[THE TASK]: Only one portion of the data is to be written out: from the line bearing "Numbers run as" through the line bearing "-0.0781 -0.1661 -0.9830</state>". Write it exactly as it appears.

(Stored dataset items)
# # # # #

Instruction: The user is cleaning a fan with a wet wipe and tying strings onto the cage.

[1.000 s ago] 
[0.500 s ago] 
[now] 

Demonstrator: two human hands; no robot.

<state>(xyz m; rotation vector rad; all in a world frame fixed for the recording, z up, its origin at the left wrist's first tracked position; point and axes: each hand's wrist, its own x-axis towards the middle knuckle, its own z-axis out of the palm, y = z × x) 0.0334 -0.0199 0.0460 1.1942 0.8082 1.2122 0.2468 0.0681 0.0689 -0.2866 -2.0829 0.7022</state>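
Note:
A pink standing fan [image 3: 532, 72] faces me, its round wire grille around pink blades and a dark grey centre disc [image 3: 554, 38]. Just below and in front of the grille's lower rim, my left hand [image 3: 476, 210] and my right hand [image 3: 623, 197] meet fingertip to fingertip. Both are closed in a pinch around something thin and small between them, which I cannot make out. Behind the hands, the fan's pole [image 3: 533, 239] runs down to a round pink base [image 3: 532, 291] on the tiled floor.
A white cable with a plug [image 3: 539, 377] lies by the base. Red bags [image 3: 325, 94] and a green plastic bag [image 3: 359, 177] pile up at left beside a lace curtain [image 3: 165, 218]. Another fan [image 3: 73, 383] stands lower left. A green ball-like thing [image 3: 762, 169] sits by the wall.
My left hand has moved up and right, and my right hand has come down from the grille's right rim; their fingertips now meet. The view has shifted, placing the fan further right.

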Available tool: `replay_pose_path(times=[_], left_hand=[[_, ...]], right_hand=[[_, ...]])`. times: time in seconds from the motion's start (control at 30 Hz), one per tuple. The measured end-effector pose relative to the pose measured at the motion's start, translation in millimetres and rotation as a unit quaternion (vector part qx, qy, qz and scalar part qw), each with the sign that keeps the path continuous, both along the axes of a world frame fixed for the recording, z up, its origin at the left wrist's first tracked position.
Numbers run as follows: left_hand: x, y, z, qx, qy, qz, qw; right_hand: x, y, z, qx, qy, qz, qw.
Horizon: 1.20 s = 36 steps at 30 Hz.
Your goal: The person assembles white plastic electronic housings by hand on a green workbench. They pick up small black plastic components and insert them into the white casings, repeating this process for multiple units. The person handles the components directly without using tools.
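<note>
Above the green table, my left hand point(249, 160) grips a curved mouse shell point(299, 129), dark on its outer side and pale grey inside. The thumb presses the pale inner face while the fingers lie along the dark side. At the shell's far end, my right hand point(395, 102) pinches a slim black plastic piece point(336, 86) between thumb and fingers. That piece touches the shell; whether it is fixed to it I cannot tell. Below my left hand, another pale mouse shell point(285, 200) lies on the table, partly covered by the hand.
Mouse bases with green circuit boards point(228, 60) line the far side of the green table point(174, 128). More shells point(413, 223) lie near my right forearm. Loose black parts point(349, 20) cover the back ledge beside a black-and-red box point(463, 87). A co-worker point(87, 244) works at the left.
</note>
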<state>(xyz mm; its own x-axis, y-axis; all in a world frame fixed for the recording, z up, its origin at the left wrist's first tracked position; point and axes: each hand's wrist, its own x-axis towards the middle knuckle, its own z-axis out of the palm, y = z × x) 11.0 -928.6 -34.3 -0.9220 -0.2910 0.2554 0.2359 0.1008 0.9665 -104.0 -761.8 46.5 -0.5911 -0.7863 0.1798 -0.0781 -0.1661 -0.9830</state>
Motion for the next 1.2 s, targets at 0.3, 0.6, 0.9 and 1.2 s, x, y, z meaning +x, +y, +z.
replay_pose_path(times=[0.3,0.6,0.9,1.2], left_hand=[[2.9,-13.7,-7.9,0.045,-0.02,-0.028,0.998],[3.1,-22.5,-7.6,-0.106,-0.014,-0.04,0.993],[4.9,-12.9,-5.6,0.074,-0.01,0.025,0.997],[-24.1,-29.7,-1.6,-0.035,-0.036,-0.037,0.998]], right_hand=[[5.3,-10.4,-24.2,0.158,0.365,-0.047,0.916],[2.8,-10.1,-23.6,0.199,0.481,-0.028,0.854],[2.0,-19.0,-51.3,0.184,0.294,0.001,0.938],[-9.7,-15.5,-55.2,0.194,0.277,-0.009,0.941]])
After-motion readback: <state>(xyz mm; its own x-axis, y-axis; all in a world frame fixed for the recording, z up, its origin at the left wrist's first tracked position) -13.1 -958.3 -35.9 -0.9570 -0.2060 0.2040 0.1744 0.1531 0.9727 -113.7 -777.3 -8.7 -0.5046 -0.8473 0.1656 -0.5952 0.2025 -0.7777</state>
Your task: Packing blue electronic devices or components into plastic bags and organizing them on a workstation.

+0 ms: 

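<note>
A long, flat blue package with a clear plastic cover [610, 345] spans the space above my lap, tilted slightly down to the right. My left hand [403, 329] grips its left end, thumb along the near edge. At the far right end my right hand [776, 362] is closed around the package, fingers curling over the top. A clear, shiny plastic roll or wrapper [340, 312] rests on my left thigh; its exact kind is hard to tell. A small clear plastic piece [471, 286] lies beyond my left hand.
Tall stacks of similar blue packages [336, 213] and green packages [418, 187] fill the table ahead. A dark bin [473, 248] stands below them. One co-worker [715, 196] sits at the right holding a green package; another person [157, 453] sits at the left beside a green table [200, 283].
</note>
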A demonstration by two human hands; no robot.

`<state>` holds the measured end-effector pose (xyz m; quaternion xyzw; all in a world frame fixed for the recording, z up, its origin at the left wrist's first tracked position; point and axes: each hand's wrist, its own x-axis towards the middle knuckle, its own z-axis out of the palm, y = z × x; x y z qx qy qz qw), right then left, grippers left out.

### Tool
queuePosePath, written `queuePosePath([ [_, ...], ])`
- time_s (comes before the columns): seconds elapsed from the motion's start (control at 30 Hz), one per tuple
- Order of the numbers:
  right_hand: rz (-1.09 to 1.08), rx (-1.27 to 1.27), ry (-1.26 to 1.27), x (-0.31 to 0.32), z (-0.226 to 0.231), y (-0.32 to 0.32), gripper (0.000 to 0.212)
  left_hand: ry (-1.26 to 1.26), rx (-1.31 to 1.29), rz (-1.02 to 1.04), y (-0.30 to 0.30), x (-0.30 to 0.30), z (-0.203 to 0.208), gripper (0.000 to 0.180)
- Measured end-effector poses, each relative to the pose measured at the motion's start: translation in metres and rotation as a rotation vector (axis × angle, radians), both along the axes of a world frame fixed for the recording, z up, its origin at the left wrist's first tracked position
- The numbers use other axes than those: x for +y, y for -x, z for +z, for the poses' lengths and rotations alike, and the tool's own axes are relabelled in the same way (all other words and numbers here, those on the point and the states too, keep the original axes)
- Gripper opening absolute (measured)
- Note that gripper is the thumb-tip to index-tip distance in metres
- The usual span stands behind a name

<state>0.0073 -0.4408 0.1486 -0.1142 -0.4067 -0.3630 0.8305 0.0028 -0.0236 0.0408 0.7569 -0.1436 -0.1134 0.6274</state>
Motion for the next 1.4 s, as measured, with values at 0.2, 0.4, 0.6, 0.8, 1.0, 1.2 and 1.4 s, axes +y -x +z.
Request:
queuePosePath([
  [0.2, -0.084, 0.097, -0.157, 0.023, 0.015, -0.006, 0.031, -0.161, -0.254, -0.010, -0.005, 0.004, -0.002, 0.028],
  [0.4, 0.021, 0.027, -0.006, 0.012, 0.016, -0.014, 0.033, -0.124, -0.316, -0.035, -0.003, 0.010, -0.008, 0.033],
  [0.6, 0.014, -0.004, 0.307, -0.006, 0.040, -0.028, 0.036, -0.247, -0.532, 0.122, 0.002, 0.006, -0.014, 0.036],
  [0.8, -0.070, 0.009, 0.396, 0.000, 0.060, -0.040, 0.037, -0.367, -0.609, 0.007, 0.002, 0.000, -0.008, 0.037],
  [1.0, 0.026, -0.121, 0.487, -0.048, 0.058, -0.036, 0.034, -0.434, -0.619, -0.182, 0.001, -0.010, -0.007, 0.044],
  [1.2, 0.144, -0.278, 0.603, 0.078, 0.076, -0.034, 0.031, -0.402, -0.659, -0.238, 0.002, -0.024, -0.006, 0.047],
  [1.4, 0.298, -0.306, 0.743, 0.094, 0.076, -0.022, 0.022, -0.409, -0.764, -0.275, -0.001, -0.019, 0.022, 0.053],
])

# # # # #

[TASK OUTPUT]:
Numbers run as follows: left_hand: x, y, z, qx, qy, qz, qw; right_hand: x, y, z, qx, qy, qz, qw.
Horizon: 1.20 s = 36 steps at 30 Hz.
Your goal: The person assembles white plastic electronic housings by hand on a green workbench. They pick up small black plastic components and insert them into the white casings, repeating this process for multiple units. The person handles the components directly without using tools.
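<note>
Above the green table, my left hand point(249, 160) grips a curved mouse shell point(299, 129), dark on its outer side and pale grey inside. The thumb presses the pale inner face while the fingers lie along the dark side. At the shell's far end, my right hand point(395, 102) pinches a slim black plastic piece point(336, 86) between thumb and fingers. That piece touches the shell; whether it is fixed to it I cannot tell. Below my left hand, another pale mouse shell point(285, 200) lies on the table, partly covered by the hand.
Mouse bases with green circuit boards point(228, 60) line the far side of the green table point(174, 128). More shells point(413, 223) lie near my right forearm. Loose black parts point(349, 20) cover the back ledge beside a black-and-red box point(463, 87). A co-worker point(87, 244) works at the left.
</note>
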<state>(xyz mm; its own x-axis, y-axis; all in a world frame fixed for the recording, z up, its origin at the left wrist's first tracked position; point and axes: each hand's wrist, its own x-axis towards the middle knuckle, its own z-axis out of the palm, y = z × x) 11.0 -928.6 -34.3 -0.9220 -0.2910 0.2554 0.2359 0.1008 0.9665 -104.0 -761.8 46.5 -0.5911 -0.7863 0.1798 -0.0781 -0.1661 -0.9830</state>

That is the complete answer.